[ExI] Bank of England

Dan dan_ust at yahoo.com
Fri Jun 19 13:38:38 UTC 2009

--- On Thu, 6/18/09, Stefano Vaj <stefano.vaj at gmail.com> wrote:
> On Thu, Jun 18, 2009 at 11:56 PM, <dan_ust at yahoo.com>
> wrote:
>> Central banks are always closely tied to the
>> government, so I think there's little need.
> Critics say they are private entities mostly tied with the
> financial
> system (in fact, even legislators have more power on them
> than
> governments). Additionally, the Central European Bank does
> not really have any "government" to deal with.
> For sure, their "independence" in western countries means
> that no
> democratic control whatsoever on their functioning exists.

The two views are not necessarily opposed.  It's a myth that any government is under democratic control -- in the sense that "the people" has a major say in the decision making process in government.
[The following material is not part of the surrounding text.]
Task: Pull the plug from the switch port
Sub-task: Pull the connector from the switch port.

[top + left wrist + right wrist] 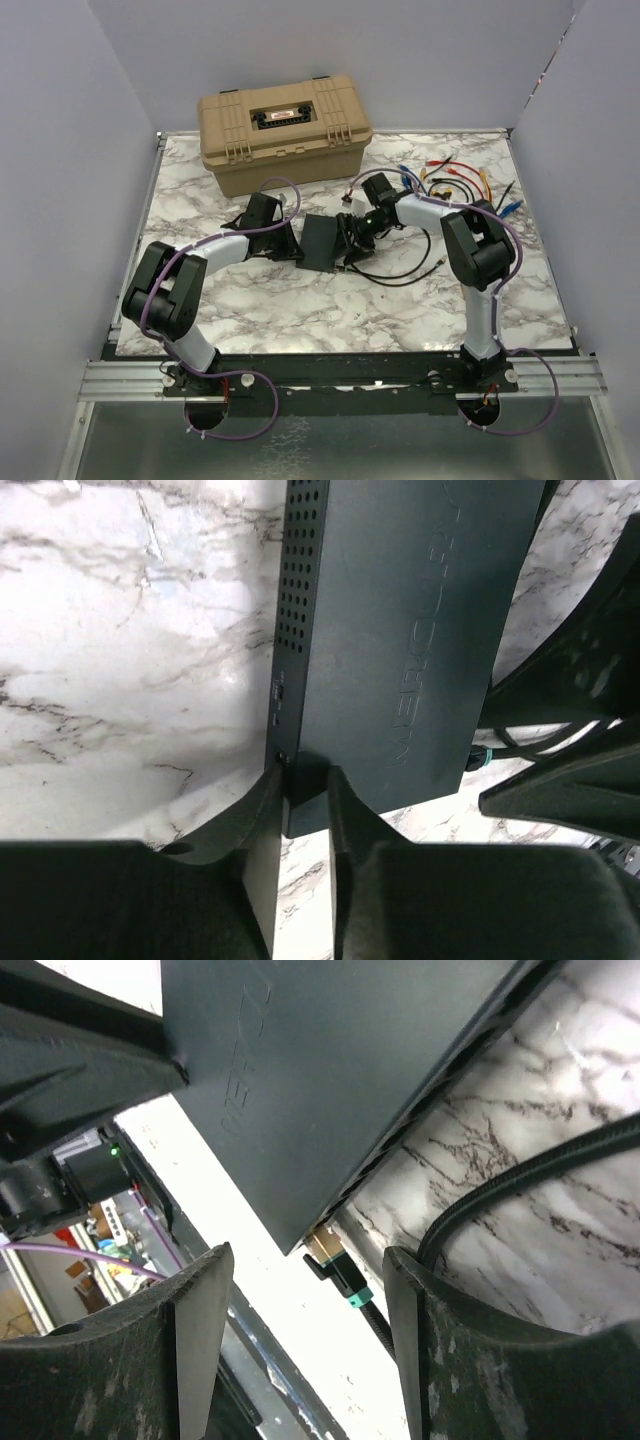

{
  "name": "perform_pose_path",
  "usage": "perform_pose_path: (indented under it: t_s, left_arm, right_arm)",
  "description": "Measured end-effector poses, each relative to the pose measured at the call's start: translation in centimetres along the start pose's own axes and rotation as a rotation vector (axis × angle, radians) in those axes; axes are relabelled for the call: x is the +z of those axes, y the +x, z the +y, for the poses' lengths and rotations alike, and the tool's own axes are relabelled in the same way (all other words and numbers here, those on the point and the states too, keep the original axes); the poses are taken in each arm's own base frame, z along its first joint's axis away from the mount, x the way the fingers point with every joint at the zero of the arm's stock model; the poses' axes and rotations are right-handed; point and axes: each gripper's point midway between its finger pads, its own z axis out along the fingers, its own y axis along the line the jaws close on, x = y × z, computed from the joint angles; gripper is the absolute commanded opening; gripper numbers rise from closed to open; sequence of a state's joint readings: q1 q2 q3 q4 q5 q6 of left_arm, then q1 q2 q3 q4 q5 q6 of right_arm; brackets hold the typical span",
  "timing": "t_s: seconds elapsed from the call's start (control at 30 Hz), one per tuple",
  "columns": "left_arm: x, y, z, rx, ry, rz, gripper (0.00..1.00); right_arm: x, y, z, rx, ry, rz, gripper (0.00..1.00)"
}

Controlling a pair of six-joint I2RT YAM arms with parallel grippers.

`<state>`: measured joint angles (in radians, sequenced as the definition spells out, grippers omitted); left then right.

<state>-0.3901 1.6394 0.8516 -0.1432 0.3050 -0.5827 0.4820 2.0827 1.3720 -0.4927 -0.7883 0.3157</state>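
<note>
The left gripper has its 2 matte black fingers pinched narrow on a near corner of the thin flat matte-black switch, one pad on each face. That box shows a perforated side wall and raised lettering on its smooth broad face. The right gripper stands wide, its 2 scuffed black fingers apart on either side of the small plug and touching neither it nor the box. The plug has a clear amber tip, a black latch and a teal collar, and its tip meets the port edge of the switch; how deep it sits cannot be told. A thin black cable runs from the collar, and a thicker braided black cable curves over the marble beside it. The switch lies near the middle of the white grey-veined marble-patterned table, between both grippers, just nearer than the tan ribbed plastic toolbox at the far edge. Loose coloured patch cables lie near the far right corner.
</note>
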Motion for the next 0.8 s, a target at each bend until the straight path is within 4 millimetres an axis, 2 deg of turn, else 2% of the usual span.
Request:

All governemnts are rule of a tiny minority over the rest of society.  (This is not to say that the rest of society is powerless, but democracy works more to calm the masses than to limit elites.)

How does that map onto central banking?  Again, it's a symbiotic relationship.  Central banks get certain privileges and powers, but they must serve the government -- not work against it.  (In actual cases where it appears central banks are working against its government, it usually seems to be the central bank working against one faction in the government.  In such cases, the central bank is not standing astride government managing monetary policy for the good of all, but for the good of its faction.  Naturally, central banks and their supporters probably honestly believe their good IS the good of all -- just as anyone in power usually believes she or he operates from the best of motives.)
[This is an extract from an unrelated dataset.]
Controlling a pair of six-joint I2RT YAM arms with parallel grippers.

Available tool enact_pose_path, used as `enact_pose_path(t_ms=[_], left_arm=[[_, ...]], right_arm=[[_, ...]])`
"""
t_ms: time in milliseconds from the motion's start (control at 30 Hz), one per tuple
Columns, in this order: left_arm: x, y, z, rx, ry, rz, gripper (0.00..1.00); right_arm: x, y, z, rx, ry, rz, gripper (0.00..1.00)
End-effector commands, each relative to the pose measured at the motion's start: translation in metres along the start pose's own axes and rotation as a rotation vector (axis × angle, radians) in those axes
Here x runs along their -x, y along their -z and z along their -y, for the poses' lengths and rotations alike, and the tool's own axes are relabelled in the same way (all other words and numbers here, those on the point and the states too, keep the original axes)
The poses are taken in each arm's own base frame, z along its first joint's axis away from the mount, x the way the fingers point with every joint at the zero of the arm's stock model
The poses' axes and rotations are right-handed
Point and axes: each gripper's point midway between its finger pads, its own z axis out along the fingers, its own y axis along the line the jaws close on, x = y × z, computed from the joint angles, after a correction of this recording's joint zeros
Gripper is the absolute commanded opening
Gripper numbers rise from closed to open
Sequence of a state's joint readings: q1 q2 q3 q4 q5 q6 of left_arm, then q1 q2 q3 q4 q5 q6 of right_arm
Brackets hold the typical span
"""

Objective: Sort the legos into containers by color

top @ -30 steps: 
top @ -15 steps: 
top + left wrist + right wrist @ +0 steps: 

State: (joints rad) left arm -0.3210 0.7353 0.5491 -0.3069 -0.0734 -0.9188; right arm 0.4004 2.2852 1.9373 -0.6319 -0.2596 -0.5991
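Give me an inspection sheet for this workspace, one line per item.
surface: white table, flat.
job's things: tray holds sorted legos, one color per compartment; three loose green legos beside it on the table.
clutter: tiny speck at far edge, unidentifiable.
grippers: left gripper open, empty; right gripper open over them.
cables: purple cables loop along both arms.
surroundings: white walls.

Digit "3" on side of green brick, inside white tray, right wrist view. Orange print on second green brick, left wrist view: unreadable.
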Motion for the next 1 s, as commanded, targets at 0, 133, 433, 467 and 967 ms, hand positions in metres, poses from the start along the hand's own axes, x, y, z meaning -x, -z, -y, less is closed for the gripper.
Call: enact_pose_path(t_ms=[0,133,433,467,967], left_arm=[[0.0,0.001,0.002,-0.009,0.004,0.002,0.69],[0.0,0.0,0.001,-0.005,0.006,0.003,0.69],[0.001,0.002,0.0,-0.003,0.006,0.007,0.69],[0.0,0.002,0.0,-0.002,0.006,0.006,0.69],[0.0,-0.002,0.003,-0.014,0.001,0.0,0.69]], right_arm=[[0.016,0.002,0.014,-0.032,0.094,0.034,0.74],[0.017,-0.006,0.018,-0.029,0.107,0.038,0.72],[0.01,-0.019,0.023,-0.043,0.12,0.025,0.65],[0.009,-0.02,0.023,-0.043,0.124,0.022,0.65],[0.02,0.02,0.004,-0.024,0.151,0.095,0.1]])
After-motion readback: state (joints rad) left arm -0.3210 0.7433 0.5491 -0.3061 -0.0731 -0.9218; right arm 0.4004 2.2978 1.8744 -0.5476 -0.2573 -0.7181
In this case, too, the interests of financial elites are not necessarily opposed to political elites.*  Granted, they don't always see eye to eye, but any strong opposition between is usually shortlived.  (If not, then a new elites rises up which can make them get along.)

Finally, that central bankers might not give in to eveyr whim of the government is not the same as them being independent -- any more than that various government officials don't always agree means each one is independent of all the others.  (This is one reason why I find it strange that non-anarchists would make arguments for an independent judiciary while such a judiciary is funded and appointed by the rest of the government.  That said, such a judiciary might not be the worst thing -- until someone brings up a case against the government itself, especially any of its major powers like taxation or sovereignty.  At that point, it seems the judiciary knows who butters its bread.)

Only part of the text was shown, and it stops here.